Der kleine Junge und die schöne Frau

von Joachim Klinger

© Joachim Klinger
Der kleine Junge und die schöne Frau
 
Der kleine Junge kam zu einer schönen Frau.
 
Sie saß am Tisch, hatte ihr Gesicht in beide Hände gelegt und weinte. Vor ihr stand das Bild eines jungen Mannes.
Der kleine Junge setzte sich schweigend auf einen Schemel und wartete eine Weile.
 
Dann deutete er auf das Bild und fragte: „Ist er tot?“
Die schöne Frau blickte auf und sagte: „Aber nein! Was willst du?“
 
„Warum weinst du dann?“ fragte der kleine Junge.

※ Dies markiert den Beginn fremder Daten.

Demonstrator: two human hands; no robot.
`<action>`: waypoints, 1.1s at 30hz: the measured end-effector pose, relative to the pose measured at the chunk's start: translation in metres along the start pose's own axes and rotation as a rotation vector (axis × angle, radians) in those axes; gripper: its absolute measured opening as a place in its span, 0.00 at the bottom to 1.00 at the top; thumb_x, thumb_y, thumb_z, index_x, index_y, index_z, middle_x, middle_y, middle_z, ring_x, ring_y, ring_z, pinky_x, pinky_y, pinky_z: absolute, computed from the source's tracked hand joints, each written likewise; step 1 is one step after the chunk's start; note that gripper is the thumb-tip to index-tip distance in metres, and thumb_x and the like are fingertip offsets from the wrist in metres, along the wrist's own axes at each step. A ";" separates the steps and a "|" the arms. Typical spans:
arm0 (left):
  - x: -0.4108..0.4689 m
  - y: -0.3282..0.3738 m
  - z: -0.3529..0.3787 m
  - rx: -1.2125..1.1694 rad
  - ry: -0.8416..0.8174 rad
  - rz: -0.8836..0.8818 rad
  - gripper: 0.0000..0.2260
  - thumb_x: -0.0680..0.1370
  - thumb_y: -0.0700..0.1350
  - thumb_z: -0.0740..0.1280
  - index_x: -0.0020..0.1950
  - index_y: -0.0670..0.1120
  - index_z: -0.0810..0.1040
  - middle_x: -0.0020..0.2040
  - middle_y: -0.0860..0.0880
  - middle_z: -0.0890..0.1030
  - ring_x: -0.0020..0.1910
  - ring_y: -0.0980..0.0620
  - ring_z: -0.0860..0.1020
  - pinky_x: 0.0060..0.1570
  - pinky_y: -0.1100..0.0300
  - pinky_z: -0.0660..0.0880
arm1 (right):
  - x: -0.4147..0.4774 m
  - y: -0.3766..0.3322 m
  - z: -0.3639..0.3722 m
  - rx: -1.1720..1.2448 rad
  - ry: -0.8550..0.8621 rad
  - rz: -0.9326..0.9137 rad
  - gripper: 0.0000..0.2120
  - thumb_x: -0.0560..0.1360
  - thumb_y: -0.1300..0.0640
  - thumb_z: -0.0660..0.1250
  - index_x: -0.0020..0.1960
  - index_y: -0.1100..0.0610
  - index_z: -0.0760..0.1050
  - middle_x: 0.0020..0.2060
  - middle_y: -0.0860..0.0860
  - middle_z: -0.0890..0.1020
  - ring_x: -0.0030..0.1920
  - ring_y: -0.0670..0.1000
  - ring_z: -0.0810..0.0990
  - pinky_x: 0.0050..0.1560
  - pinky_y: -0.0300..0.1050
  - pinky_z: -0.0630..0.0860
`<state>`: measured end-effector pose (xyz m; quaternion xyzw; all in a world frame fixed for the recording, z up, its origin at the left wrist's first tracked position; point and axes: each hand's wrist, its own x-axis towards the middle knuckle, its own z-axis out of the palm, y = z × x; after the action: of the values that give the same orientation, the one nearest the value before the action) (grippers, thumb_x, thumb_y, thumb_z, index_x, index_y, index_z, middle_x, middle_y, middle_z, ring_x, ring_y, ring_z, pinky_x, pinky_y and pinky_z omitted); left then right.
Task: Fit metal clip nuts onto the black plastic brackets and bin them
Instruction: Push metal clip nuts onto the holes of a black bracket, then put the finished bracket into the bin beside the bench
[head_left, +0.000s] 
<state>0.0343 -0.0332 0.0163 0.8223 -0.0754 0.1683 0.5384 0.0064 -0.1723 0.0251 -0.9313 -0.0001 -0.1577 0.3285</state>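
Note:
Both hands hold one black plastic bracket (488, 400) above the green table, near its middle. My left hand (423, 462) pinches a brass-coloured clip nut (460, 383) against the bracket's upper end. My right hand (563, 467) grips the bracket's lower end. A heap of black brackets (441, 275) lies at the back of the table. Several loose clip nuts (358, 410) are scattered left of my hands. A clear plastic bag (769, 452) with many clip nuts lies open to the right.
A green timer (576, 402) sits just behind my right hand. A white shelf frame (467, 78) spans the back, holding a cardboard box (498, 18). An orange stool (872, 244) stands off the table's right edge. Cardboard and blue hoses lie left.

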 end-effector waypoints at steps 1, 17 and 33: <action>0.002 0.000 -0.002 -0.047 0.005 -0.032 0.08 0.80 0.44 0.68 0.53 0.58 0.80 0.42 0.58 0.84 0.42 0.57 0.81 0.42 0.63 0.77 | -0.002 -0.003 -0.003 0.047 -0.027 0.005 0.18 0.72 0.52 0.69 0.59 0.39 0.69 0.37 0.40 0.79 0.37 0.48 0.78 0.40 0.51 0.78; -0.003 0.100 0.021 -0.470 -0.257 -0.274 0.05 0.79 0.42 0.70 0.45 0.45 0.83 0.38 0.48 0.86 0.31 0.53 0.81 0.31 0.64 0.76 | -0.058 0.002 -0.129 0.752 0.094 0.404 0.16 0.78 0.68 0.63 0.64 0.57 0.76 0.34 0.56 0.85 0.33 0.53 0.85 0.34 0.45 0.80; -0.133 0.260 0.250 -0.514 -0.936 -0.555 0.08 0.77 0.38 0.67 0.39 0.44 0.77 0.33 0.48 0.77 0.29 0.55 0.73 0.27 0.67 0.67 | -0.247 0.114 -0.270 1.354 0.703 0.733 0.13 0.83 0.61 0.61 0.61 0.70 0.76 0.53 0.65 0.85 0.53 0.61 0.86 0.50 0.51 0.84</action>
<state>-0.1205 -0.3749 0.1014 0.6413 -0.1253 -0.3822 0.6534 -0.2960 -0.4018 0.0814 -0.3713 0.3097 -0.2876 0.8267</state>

„Das verstehst du nicht“, sagte die schöne Frau.
 
„Ich habe auch geweint“, sagte der kleine Junge, „damals, als die Sache mit Lore passierte.“
Die schöne Frau wurde aufmerksam. „Was passierte?“ fragte sie.
 
„Das war im Kindergarten“, sagte der kleine Junge, „wenn wir uns aufstellen mußten, nahm die Lore immer meine Hand. Sie hatte dicke Zöpfe und schöne Augen. Aber eines Tages hat sie mich stehen lassen und wollte mir die Hand nicht geben.“
 
„Warum?“ fragte die schöne Frau.
„Ich habe sie gefragt“, sagt der kleine Junge, „meine Mutter will nicht, daß ich mit dir spiele, sagte sie.  Sie meint, du seiest armer Leute Kind. Danach habe ich zu Hause geweint.“
 
Die schöne Frau nahm das Bild des jungen Mannes an sich. „Ja“, sagte sie, „bei mir ist das so ähnlich. Es tut weh.“
„Ja“, sagte der kleine Junge, „aber nun habe ich einen Freund, und es tut nicht mehr weh.“
 
Die schöne Frau schob das Bild des jungen Mannes in die Tasche und sagte: „Ja, es wird dauern.“
 
„Ich gehe jetzt zu meinem Freund“, sagte der kleine Junge und stand auf. „Mein Großvater sagt: man trifft immer wieder Menschen, die nett sind.“
 
Die schöne Frau lächelte und nickte.